▸ **Task objective**
All pictures must be dropped, while the entries are given again word for word.

▸ **Items from a data source**
⁂
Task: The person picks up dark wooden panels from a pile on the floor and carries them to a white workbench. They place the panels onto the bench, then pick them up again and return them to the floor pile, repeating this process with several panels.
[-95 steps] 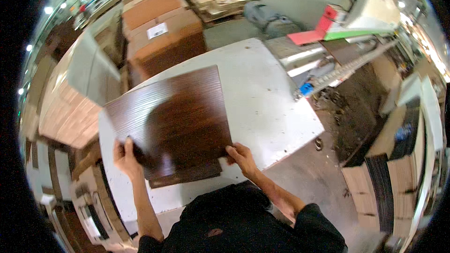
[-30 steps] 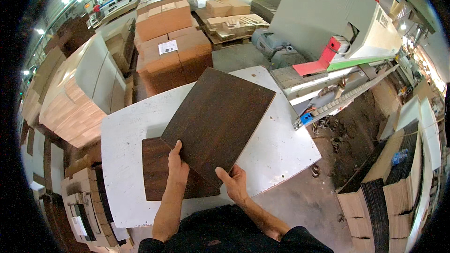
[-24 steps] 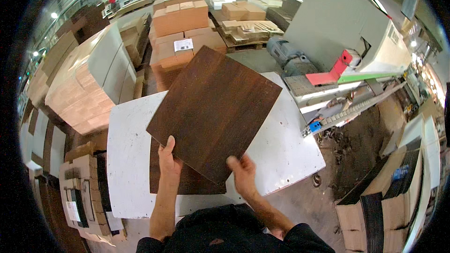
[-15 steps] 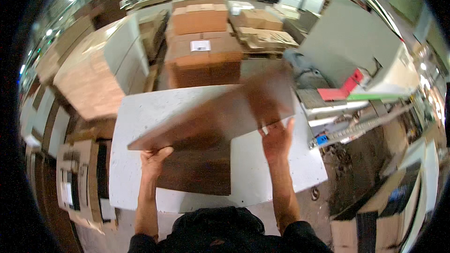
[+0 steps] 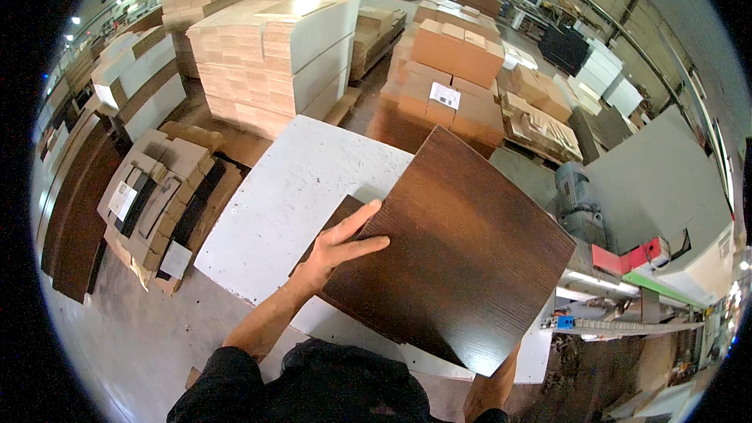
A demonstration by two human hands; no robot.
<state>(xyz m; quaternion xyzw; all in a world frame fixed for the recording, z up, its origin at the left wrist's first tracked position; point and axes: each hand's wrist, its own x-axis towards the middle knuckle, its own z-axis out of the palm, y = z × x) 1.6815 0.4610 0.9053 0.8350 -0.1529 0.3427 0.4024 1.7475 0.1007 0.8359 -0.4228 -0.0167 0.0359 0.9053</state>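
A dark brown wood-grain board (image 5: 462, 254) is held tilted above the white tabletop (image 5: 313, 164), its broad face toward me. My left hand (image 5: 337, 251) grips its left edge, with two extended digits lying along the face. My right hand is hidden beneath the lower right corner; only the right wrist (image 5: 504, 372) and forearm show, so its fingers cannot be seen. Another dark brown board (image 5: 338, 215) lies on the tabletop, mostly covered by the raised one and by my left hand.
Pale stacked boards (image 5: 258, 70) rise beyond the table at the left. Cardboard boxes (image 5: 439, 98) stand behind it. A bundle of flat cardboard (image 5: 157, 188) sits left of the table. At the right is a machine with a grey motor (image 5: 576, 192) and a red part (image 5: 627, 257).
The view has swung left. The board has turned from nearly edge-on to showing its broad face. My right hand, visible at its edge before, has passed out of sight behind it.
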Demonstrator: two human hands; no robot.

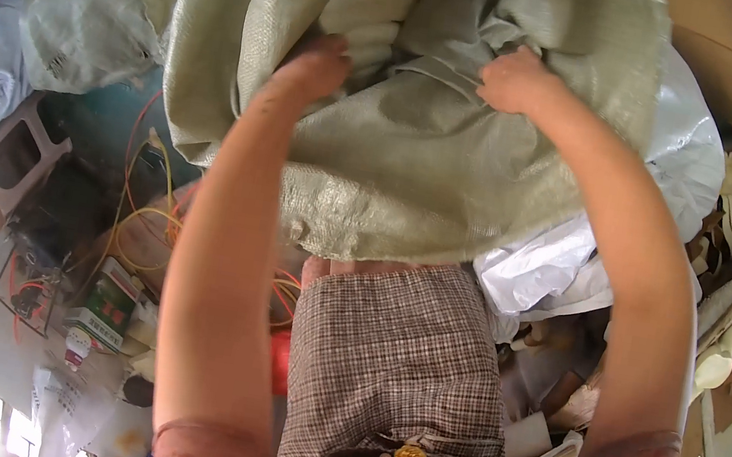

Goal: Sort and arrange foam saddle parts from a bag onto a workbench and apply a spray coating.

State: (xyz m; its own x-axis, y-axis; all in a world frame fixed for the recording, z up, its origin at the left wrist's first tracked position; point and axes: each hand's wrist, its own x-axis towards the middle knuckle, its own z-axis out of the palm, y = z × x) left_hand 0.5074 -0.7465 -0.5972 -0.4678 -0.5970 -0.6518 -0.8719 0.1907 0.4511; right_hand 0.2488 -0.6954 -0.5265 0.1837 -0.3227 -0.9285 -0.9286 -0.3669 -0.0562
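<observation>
A large grey-green woven plastic sack point(372, 191) lies open in front of me, its mouth folded back toward my lap. My left hand point(320, 63) reaches inside its left part, beside a stack of pale, curved, layered pieces point(374, 24). The fingers of that hand are in shade and partly hidden, so their grip cannot be made out. Farther right, my right hand point(514, 80) is closed on a crumpled fold of the sack's material.
Brown checked cloth point(396, 339) covers my lap. White plastic sheeting point(542, 266) lies to the right, near loose pale pieces point(712, 369). On the left are a grey plastic stool point(19, 154), tangled cords point(147, 223), a green-and-white box point(107, 302) and another bulky sack point(90, 3).
</observation>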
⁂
▸ **Expected output**
Task: The person picks up dark wooden panels from a pile on the floor and carries them to a white workbench. They place the panels onto the bench, then pick them up again and return them to the floor pile, repeating this process with several panels.
[-95 steps] 
[-30 steps] 
[-24 steps] 
[-15 steps] 
[+0 steps] 
A demonstration by two human hands; no robot.
<state>(xyz m; quaternion xyzw; all in a world frame fixed for the recording, z up, its origin at the left wrist's first tracked position; point and axes: each hand's wrist, its own x-axis towards the middle knuckle, its own z-axis out of the palm, y = z × x) 1.6815 0.4610 0.9053 0.8350 -0.1529 0.3427 0.4024 1.7475 0.1007 0.8359 -0.4228 -0.0167 0.0359 0.9053</state>
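A dark brown wood-grain board (image 5: 462, 254) is held tilted above the white tabletop (image 5: 313, 164), its broad face toward me. My left hand (image 5: 337, 251) grips its left edge, with two extended digits lying along the face. My right hand is hidden beneath the lower right corner; only the right wrist (image 5: 504, 372) and forearm show, so its fingers cannot be seen. Another dark brown board (image 5: 338, 215) lies on the tabletop, mostly covered by the raised one and by my left hand.
Pale stacked boards (image 5: 258, 70) rise beyond the table at the left. Cardboard boxes (image 5: 439, 98) stand behind it. A bundle of flat cardboard (image 5: 157, 188) sits left of the table. At the right is a machine with a grey motor (image 5: 576, 192) and a red part (image 5: 627, 257).
The view has swung left. The board has turned from nearly edge-on to showing its broad face. My right hand, visible at its edge before, has passed out of sight behind it.
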Demonstrator: two human hands; no robot.


Goal: Sort and arrange foam saddle parts from a bag onto a workbench and apply a spray coating.

State: (xyz m; its own x-axis, y-axis; all in a world frame fixed for the recording, z up, its origin at the left wrist's first tracked position; point and axes: each hand's wrist, its own x-axis towards the middle knuckle, its own z-axis out of the palm, y = z × x) left_hand 0.5074 -0.7465 -0.5972 -0.4678 -0.5970 -0.6518 -0.8719 0.1907 0.4511; right_hand 0.2488 -0.6954 -0.5265 0.1837 -0.3227 -0.9285 -0.9286 -0.3669 -0.0562
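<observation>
A large grey-green woven plastic sack point(372, 191) lies open in front of me, its mouth folded back toward my lap. My left hand point(320, 63) reaches inside its left part, beside a stack of pale, curved, layered pieces point(374, 24). The fingers of that hand are in shade and partly hidden, so their grip cannot be made out. Farther right, my right hand point(514, 80) is closed on a crumpled fold of the sack's material.
Brown checked cloth point(396, 339) covers my lap. White plastic sheeting point(542, 266) lies to the right, near loose pale pieces point(712, 369). On the left are a grey plastic stool point(19, 154), tangled cords point(147, 223), a green-and-white box point(107, 302) and another bulky sack point(90, 3).
</observation>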

The output is now complete.